Max Klein

Posted on Mar 2

How to Build an ETL Pipeline with Python and MySQL

#python #mysql #tutorial #dataengineering

In today’s data-driven world, extracting, transforming, and loading (ETL) data is a cornerstone of modern analytics and application development. Whether you’re aggregating customer data, preparing datasets for machine learning, or building a data warehouse, ETL pipelines are the backbone of every robust data infrastructure.

This tutorial will guide you through building a complete ETL pipeline using Python and MySQL—two of the most widely used tools in the data ecosystem. By the end of this article, you’ll have a working ETL pipeline that extracts data from a source (like a CSV file), transforms it using Python, and loads it into a MySQL database. We’ll cover everything from setup to implementation, with practical code examples and actionable best practices.

Prerequisites

Before diving into the tutorial, ensure your environment meets the following requirements:

Software and Tools

Python 3.8+ installed on your machine (check with python --version)
MySQL 8.0+ (you can use MySQL Community Server or a managed service like AWS RDS)
pip (Python’s package manager; install via get-pip.py if needed)

Python Packages

Install the following Python libraries using pip:

pip install mysql-connector-python pandas

MySQL Setup

Install and configure MySQL on your machine or cloud provider.
Create a new database (e.g., etl_demo) and a user with access privileges.
Note the host, username, password, and database name for later use.

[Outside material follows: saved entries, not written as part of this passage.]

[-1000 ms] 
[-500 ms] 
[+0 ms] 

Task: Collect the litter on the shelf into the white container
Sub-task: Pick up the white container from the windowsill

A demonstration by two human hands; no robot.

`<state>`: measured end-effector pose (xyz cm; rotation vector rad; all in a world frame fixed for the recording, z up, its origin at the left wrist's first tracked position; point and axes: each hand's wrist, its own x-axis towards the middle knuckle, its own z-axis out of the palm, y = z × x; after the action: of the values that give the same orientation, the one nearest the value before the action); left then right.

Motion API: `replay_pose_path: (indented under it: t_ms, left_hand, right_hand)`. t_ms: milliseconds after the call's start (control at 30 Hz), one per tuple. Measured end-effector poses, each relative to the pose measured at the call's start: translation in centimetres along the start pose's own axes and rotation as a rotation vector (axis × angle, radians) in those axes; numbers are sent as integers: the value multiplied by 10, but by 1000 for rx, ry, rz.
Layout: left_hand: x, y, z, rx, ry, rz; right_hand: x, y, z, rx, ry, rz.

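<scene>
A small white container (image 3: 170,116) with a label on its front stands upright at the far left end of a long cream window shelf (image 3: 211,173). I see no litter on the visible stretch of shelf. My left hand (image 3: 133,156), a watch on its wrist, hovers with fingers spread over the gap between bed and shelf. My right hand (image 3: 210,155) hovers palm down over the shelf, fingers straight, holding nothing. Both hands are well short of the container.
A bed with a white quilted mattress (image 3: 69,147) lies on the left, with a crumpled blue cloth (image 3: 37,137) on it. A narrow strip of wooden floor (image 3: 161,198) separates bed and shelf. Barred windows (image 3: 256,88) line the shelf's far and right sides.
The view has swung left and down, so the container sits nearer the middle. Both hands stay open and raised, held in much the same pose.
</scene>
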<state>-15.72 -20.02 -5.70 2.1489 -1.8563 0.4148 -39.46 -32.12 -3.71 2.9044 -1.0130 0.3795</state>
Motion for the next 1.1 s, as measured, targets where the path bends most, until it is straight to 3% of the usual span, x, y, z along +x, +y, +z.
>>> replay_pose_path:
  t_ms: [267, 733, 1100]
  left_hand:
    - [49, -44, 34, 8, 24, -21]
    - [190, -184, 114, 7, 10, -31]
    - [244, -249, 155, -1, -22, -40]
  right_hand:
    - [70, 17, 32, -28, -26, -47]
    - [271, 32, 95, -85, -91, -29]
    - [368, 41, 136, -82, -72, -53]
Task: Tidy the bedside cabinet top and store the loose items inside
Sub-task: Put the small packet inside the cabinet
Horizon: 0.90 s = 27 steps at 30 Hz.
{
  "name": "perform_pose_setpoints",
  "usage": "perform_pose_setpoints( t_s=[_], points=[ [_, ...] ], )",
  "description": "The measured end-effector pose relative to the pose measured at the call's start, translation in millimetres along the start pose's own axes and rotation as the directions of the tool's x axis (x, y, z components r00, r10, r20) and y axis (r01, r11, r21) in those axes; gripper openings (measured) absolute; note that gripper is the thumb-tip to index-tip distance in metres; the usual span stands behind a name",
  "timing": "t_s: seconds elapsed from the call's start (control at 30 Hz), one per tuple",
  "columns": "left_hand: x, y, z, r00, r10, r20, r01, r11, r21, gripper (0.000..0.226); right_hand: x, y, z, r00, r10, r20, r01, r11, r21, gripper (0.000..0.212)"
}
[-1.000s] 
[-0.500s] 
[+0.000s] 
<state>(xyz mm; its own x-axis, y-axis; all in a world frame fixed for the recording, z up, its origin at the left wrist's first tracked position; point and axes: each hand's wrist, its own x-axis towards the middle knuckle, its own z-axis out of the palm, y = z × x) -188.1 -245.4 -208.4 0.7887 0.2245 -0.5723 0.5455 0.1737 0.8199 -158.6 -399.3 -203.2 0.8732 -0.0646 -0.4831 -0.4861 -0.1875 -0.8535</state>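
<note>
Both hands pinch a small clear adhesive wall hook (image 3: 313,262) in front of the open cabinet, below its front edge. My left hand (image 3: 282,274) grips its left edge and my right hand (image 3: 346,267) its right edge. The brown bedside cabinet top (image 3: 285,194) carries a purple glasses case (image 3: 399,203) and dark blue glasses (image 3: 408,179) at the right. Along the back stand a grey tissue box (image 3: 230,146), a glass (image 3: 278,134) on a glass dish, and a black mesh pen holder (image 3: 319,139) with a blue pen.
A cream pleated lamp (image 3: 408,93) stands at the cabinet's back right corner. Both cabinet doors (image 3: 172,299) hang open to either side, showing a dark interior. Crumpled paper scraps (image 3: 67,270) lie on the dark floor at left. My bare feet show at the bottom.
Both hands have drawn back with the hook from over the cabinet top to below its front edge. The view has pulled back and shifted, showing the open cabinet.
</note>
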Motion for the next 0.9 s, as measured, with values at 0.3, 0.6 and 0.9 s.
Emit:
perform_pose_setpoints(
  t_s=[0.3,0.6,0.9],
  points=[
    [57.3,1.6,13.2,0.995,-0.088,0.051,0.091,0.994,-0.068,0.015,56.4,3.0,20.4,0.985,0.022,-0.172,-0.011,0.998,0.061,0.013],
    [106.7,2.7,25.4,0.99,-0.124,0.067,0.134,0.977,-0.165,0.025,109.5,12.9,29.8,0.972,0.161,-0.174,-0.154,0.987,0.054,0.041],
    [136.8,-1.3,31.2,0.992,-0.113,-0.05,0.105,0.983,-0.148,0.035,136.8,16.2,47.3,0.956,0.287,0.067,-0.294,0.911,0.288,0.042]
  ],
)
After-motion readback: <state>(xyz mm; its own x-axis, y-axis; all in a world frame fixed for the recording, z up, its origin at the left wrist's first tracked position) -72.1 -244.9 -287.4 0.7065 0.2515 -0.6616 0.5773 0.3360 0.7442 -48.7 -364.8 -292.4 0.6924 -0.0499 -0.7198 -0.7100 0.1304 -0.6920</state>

Step 1: Understanding the ETL Pipeline

An ETL pipeline consists of three core stages:

Extract

Retrieve raw data from its source (e.g., CSV, API, or another database). This step focuses on data discovery and retrieval.

Transform

Clean, filter, and structure the data into a format suitable for storage or analysis. This might include type conversions, deduplication, or aggregation.

Load

Insert the transformed data into the target system—in this case, a MySQL database.

Step 2: Setting Up Your Project Structure

Create a project directory with the following files:

etl_pipeline/
│
├── data/
│   └── raw_data.csv
├── transform.py
├── load.py
└── etl_pipeline.py

raw_data.csv: A sample CSV file containing raw data (we’ll create this in the next section).
transform.py: Handles data transformation logic.
load.py: Manages data loading into MySQL.
etl_pipeline.py: Orchestrates the ETL process.

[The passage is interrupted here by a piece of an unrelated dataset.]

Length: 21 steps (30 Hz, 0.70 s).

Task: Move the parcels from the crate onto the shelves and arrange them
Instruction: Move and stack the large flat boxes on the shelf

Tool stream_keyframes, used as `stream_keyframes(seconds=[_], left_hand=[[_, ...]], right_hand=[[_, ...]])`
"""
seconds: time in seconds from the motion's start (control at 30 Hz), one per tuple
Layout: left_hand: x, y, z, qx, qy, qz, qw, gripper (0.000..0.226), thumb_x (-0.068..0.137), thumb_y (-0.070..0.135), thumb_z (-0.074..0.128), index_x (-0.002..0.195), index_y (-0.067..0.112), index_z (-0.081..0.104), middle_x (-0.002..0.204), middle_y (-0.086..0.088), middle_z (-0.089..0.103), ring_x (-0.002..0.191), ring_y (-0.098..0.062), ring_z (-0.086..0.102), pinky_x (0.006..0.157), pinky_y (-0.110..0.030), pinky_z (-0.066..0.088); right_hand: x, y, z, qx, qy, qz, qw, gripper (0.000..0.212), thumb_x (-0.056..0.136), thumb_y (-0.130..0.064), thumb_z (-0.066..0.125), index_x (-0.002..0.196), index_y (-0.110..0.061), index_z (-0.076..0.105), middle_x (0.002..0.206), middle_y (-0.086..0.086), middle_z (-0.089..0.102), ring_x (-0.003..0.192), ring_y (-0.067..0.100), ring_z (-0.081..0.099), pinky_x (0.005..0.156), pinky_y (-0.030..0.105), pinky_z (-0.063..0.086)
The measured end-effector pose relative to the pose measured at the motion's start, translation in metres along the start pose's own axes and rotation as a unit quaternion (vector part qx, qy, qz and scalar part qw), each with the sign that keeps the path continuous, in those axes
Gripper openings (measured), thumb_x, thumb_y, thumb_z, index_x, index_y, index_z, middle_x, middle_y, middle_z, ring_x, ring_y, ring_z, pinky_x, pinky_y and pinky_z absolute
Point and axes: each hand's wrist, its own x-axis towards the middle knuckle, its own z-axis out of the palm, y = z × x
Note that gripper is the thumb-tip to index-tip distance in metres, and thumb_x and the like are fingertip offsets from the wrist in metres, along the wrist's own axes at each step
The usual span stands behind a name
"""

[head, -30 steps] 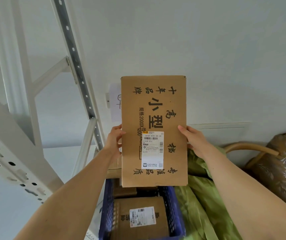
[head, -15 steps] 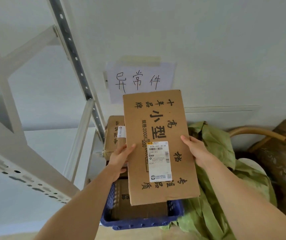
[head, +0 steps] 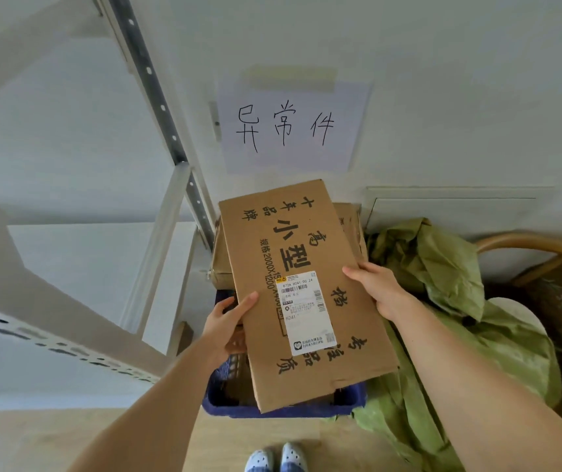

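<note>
Shelving (head: 68, 253) of white perforated metal fills the left side, its bare white boards running back to the wall (head: 426, 63). Right of it, crumpled green fabric (head: 443, 267) lies heaped against a wicker chair (head: 528, 241). Between the two, a flat cardboard parcel (head: 306, 253) printed with black Chinese characters is held tilted in the air, its near end over the blue crate (head: 283, 408) that stands on the wooden floor (head: 34, 444). A handwritten paper sign (head: 289, 131) is taped to the wall above. A second cardboard parcel (head: 352, 226) shows behind the far end of the held one; what it rests on cannot be told. Both hands grip the flat parcel by its long edges. The left hand (head: 228, 330) has its thumb on the top face and its fingers curled beneath, and the right hand (head: 383, 291) clasps the opposite edge the same way. A white shipping label (head: 306, 313) sits on the top face between the two thumbs. Patterned slippers (head: 276, 459) show at the bottom edge.
</note>
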Motion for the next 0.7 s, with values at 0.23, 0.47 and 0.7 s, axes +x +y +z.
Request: stream_keyframes(seconds=[0.23,0.47,0.7], left_hand=[[0.004,0.003,0.004,-0.002,-0.039,-0.025,0.999,0.066,0.068,0.048,0.078,0.116,0.006,0.065,0.098,-0.012,0.077,0.089,-0.031,0.075,0.074,-0.047,0.06],[0.008,0.006,0.013,-0.056,-0.047,-0.048,0.996,0.055,0.074,0.041,0.078,0.116,0.011,0.058,0.109,-0.017,0.071,0.098,-0.037,0.071,0.085,-0.06,0.057],[0.015,0.011,0.023,-0.112,-0.056,-0.058,0.99,0.077,0.062,0.039,0.083,0.125,0.009,0.051,0.121,-0.021,0.065,0.105,-0.042,0.068,0.089,-0.065,0.053]], right_hand=[[0.02,-0.014,-0.002,-0.034,-0.007,-0.011,0.999,0.045,0.091,-0.018,0.07,0.134,-0.012,0.059,0.116,0.008,0.069,0.104,0.028,0.066,0.098,0.051,0.051],[0.026,-0.024,-0.006,-0.068,0.035,-0.031,0.997,0.06,0.091,-0.009,0.068,0.146,-0.009,0.046,0.137,0.01,0.056,0.106,0.023,0.055,0.081,0.033,0.044],[0.037,-0.022,-0.02,-0.075,0.097,-0.019,0.992,0.073,0.088,-0.008,0.072,0.151,-0.006,0.035,0.149,0.013,0.044,0.131,0.03,0.046,0.104,0.04,0.04]])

Step 3: Extracting Data from a CSV File

For this tutorial, we’ll use a simple CSV file as the source of raw data. Here’s an example of what data/raw_data.csv might look like:

id,name,age,email
1,John Doe,30,john@example.com
2,Jane Smith,25,jane@example.com
3,Bob Johnson,35,bob@example.com

Code Example: Extracting Data

In transform.py, start by reading the CSV file with Pandas:

import pandas as pd

def extract_data(file_path):
    try:
        # Read CSV into a DataFrame
        df = pd.read_csv(file_path)
        print("✅ Data extracted successfully.")
        return df
    except FileNotFoundError:
        print("❌ Error: File not found.")
        return None
    except Exception as e:
        print(f"❌ Error during extraction: {e}")
        return None

Tip: Always handle exceptions during extraction to avoid pipeline failures.

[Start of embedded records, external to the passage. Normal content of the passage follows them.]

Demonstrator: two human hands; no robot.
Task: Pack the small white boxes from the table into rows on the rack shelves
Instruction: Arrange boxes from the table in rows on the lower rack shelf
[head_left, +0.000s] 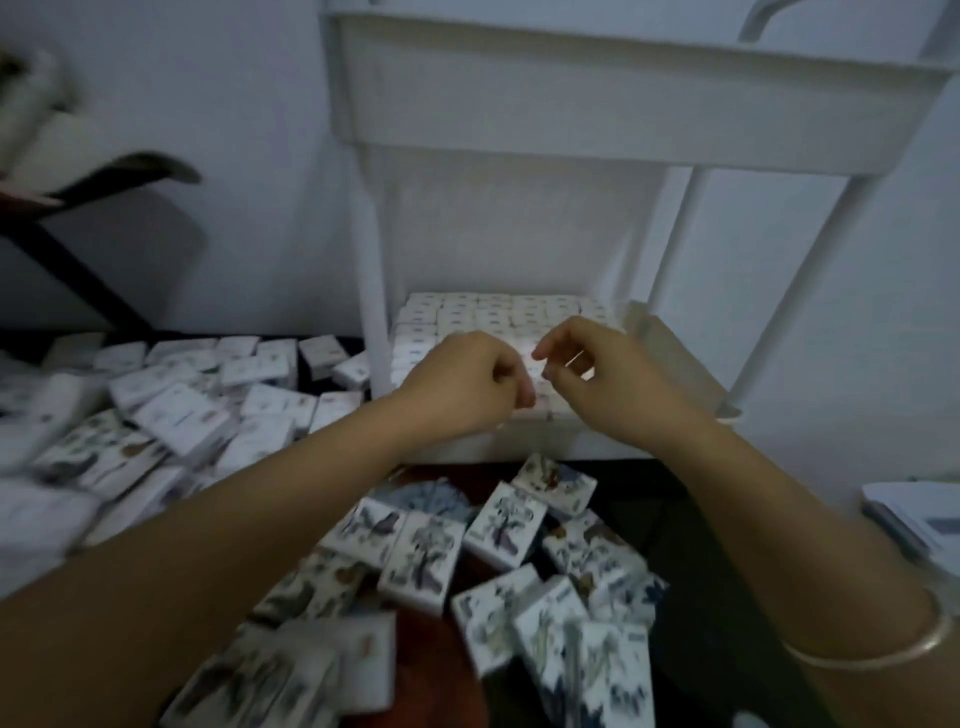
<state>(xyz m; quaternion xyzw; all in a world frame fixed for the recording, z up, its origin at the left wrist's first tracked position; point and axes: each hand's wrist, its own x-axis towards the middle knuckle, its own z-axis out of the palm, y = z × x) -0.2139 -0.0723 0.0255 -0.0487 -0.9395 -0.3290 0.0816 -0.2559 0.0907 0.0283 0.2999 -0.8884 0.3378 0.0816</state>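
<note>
curling left hand (467, 384) and right hand (597, 374) over small white cardboard boxes (467, 312) rowed on a white plastic rack shelf (545, 444). cannot tell if holding anything.

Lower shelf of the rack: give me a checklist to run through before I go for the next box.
1. Left hand free: cannot tell; fingers curled, blurred.
2. Right hand free: cannot tell; thumb and forefinger close together above the rows.
3. Packed boxes on the lower shelf sit in even rows: ok at the back; front hidden by both hands.
4. Space left on that shelf: cannot tell.
5. Loose boxes in reach on the table: ok, many lie just in front of that shelf.
6. Upper shelf has room: cannot tell; its wall hides the inside.
</note>
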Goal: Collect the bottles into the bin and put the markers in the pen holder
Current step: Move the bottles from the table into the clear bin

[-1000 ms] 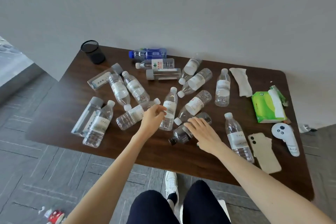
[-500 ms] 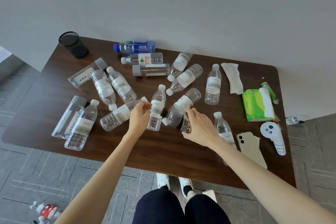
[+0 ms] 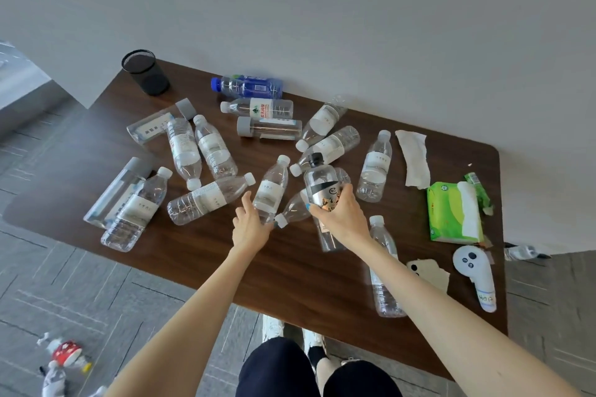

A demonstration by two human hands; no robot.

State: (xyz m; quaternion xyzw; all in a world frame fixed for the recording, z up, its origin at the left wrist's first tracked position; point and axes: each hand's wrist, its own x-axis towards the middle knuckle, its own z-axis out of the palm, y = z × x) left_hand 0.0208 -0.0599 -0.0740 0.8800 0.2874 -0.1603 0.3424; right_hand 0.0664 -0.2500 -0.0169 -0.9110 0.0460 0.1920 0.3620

Step 4: Transforming the Data

Once the data is extracted, we need to clean and prepare it. Common transformations include:

Removing duplicates
Validating data types
Filtering out invalid records
Standardizing formats (e.g., email validation)

Code Example: Transforming Data

Update transform.py with the following transformation logic:

import pandas as pd
import re

def transform_data(df):
    if df is None:
        return None

    try:
        # Remove duplicate entries
        df.drop_duplicates(subset=['email'], inplace=True)

        # Validate and clean email addresses
        def is_valid_email(email):
            return re.match(r"[^@]+@[^@]+\.[^@]+", email) is not None

        df = df[df['email'].apply(is_valid_email)]

        # Convert age to integer, filter out invalid values
        df['age'] = pd.to_numeric(df['age'], errors='coerce')
        df = df[df['age'].between(18, 100)]

        print("✅ Data transformed successfully.")
        return df
    except Exception as e:
        print(f"❌ Error during transformation: {e}")
        return None

Warning: Avoid using df.dropna() without understanding the impact on your dataset. Always validate data carefully.

Step 5: Loading Data into MySQL

Now that the data is clean, it’s time to load it into a MySQL database. We’ll use the mysql-connector-python library to handle this.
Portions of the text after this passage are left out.